- Sire: Shut Out
- Grandsire: Equipoise
- Dam: Pansy
- Damsire: Sickle (GB)
- Sex: Gelding
- Foaled: 1950
- Died: 1969
- Country: United States
- Colour: Chestnut
- Breeder: Mrs. Raymond A. Van Clief
- Owner: Alfred Gwynne Vanderbilt Jr.
- Trainer: William C. Winfrey
- Record: 58: 18-9-6
- Earnings: $668,300

Major wins
- Remsen Handicap (1952) Whitney Handicap (1954) Rhode Island Special (1954) Narragansett Special ((1954)) Gallant Fox Handicap (1954) McLennan Handicap (1955) John B. Campbell Handicap (1955) Lincoln Special (1955) Sunset Handicap (1955) Saratoga Handicap (1955) Manhattan Handicap (1955) Trenton Handicap (1955)

= Social Outcast =

American-bred Thoroughbred racehorse

Social Outcast (foaled 1950) was an American Thoroughbred racehorse sired by Shut Out (a son of Equipoise) out of the mare Pansy (by the English import Sickle). He was bred in Maryland by Mrs. Raymond A. Van Clief. Social Outcast was owned and named by Alfred Gwynne Vanderbilt Jr., who often played with the names of the sire and dam to provide a name for his horse. Thus, a mating of Shut Out and Pansy produced Social Outcast.

==The First Third==
At age 2, Social Outcast won 5 of 10 races. His first year of racing culminated in a win at Jamaica Race Course in the Remsen Handicap. He dropped a nose decision but was placed first by the stewards via the disqualification of Jamie K. When Social Outcast was three, he was overshadowed by his more famous stable-mate, Native Dancer, who became a national fan favorite. The exploits of the "Grey Ghost" were chronicled on television, and he was one of its first stars. Still, Social Outcast made it to the starting gate of the Kentucky Derby at Churchill Downs and was coupled as an entry with Native Dancer. They went off as 7-10 favorites and "the Grey Ghost of Sagamore" lost for the only time in his 22-race career. Social Outcast came home 7th and went 0 for 9 for 1953. His overall record dropped to 5 wins in 19 starts.

==Handicap Star==
Social Outcast found increased success as a four-year-old. In 1954, he ran twelve times with 5 wins, four in stakes. Vanderbilt had a 1-2 punch in the handicap division, and Native Dancer was the consensus Handicap Champion as well as Horse of the Year despite an abbreviated campaign due to a forefoot injury. He added those crowns to his 2 year old and 3 year old titles. With wins in the Whitney Handicap at historic Saratoga Race Course and the Narragansett Special, Social Outcast was the 2nd best handicap horse in the country. The hard-hitting gelding won a poll conducted by the Thoroughbred Record which was a mathematical scoring system based on stakes races. "Old Sosh", as he was known in the barn, ran in more races, so he had more points. He earned over 190k that season.

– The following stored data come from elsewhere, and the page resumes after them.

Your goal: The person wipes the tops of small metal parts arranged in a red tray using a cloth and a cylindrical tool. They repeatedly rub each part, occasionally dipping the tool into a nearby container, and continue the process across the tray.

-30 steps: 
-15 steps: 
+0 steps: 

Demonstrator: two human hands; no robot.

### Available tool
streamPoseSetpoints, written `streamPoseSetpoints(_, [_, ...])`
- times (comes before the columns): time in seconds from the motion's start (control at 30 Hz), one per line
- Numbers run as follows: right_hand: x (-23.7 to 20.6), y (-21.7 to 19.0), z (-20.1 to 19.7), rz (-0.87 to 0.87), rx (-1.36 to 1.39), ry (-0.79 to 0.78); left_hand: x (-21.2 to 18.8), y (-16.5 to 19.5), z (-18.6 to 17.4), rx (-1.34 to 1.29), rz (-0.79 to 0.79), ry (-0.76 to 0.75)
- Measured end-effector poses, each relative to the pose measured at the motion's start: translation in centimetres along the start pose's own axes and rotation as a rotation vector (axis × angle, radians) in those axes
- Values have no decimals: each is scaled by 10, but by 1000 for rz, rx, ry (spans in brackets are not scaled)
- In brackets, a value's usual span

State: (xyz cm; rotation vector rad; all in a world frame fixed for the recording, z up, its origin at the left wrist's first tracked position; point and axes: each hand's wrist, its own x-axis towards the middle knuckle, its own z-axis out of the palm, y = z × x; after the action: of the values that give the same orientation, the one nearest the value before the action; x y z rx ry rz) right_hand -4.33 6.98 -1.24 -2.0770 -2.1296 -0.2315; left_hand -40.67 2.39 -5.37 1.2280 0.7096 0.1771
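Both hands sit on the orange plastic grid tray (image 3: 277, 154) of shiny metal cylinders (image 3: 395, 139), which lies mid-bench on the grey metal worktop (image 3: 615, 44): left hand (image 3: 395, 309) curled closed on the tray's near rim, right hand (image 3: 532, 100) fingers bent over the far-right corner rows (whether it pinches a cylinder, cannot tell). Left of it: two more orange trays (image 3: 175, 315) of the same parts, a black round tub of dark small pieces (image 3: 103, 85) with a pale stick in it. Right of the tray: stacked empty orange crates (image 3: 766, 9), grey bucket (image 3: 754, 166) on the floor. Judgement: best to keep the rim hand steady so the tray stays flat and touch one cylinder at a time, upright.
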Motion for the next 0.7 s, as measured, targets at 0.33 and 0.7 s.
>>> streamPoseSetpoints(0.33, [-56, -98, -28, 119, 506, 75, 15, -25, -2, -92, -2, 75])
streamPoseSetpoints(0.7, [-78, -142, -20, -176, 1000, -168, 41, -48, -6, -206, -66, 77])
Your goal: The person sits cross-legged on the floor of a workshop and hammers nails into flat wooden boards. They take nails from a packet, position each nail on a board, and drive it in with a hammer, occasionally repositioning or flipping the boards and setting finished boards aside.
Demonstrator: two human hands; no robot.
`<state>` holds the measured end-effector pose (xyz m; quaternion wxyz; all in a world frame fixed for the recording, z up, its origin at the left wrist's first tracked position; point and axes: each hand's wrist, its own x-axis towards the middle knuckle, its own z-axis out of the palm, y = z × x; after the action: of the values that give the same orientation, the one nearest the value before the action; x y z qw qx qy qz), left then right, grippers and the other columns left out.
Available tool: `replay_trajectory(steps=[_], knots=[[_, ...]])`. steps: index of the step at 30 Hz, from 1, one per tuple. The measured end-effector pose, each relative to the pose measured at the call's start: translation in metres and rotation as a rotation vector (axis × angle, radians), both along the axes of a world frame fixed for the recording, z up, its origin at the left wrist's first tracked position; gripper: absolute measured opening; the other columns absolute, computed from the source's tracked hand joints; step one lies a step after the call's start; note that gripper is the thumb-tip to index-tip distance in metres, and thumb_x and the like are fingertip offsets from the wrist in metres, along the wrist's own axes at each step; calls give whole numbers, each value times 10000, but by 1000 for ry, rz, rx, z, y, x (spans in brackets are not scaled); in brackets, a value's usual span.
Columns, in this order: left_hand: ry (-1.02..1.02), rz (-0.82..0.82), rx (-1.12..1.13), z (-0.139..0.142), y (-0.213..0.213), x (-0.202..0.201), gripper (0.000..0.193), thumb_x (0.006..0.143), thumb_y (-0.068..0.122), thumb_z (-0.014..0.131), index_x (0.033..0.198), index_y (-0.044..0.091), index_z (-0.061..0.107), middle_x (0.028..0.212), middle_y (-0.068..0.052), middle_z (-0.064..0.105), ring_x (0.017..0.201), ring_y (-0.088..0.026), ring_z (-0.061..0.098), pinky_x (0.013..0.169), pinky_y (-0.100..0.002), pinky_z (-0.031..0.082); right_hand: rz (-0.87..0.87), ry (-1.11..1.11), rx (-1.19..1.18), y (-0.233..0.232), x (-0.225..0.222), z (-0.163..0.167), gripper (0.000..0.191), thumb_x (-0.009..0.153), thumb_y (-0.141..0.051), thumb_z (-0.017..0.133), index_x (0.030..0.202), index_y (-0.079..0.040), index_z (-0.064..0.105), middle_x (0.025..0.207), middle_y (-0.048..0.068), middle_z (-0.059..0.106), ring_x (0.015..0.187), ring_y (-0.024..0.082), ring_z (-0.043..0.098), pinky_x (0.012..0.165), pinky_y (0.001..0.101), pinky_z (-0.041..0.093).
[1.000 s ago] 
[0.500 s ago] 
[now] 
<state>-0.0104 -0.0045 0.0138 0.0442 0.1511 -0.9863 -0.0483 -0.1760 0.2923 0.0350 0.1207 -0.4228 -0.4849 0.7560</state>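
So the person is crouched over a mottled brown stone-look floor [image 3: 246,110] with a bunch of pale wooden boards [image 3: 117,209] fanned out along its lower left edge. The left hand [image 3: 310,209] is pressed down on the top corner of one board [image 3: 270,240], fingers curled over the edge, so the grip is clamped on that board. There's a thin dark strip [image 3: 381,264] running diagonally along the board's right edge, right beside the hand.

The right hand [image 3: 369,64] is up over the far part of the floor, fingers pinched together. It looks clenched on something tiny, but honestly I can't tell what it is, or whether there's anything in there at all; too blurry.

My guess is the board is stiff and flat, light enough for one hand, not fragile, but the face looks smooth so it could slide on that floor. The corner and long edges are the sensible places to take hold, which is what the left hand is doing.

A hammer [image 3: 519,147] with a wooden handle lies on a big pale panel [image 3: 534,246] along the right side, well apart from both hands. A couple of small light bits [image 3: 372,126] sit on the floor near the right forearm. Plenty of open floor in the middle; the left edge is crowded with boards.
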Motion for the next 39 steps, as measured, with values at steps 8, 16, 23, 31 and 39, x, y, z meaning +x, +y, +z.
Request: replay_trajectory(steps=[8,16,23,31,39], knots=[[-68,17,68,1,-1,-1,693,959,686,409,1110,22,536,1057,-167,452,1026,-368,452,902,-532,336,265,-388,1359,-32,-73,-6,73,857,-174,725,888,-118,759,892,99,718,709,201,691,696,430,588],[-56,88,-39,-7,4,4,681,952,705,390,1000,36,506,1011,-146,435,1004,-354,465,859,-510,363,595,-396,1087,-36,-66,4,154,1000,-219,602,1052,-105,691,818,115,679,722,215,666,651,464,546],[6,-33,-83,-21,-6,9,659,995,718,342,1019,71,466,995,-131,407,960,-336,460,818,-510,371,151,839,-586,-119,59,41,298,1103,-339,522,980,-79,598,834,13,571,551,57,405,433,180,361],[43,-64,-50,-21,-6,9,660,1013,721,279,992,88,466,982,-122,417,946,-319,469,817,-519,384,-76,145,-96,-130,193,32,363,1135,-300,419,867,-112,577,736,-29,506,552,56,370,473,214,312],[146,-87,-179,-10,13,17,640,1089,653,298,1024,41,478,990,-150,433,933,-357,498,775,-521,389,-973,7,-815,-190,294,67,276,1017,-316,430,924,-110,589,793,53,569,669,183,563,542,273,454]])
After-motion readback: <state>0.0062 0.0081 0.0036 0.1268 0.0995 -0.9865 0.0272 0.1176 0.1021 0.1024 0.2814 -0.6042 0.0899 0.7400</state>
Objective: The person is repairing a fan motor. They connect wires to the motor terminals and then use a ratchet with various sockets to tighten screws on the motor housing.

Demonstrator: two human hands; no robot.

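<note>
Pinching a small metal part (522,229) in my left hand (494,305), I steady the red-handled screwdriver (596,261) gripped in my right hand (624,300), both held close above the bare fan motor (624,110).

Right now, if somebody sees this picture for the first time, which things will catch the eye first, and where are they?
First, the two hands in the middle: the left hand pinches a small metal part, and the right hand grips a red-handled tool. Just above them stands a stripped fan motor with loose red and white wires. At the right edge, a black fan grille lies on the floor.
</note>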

In 1955, Social Outcast went 8 for 22 with 7 stake wins and several track records. After winning the McLennan at Hialeah Park and Race Course, he went back to Maryland and set a track record of 1:42 2/5 for 1 1/16 miles in the John B. Campbell Handicap at Bowie Race Course. He next went out west to Hollywood Park Racetrack and won the 100k Sunset Handicap in a record time of 2:40 3/5 for the 1 5/8s mile contest. His last track record came at Garden State Park in the Trenton Handicap, where he ran 1 1/4 miles in 2:01. His earnings for the year hit $390,775.

Social Outcast came back at age six and ran second in three stakes at Hialeah. He faced 1955 Horse of the Year Nashua in the 129k Widener Handicap, the East Coast's biggest race of the winter. It was the year's first start for Nashua, and he was the 127 lb. high-weight. And in the end, it was four horses across the track with jockey Eddie Arcaro having Nashua's head in front of Social Outcast.

==Retirement==
The gelding was soon retired to Alfred G. Vanderbilt II's Sagamore Farm in Glyndon, Maryland.

His final record reads; 58 starts: 19 - 9 - 6 - $668,300 in earnings. He won twelve stake races at nine different tracks from coast to coast and ran at many more.

Social Outcast died in 1969 at the age of 19.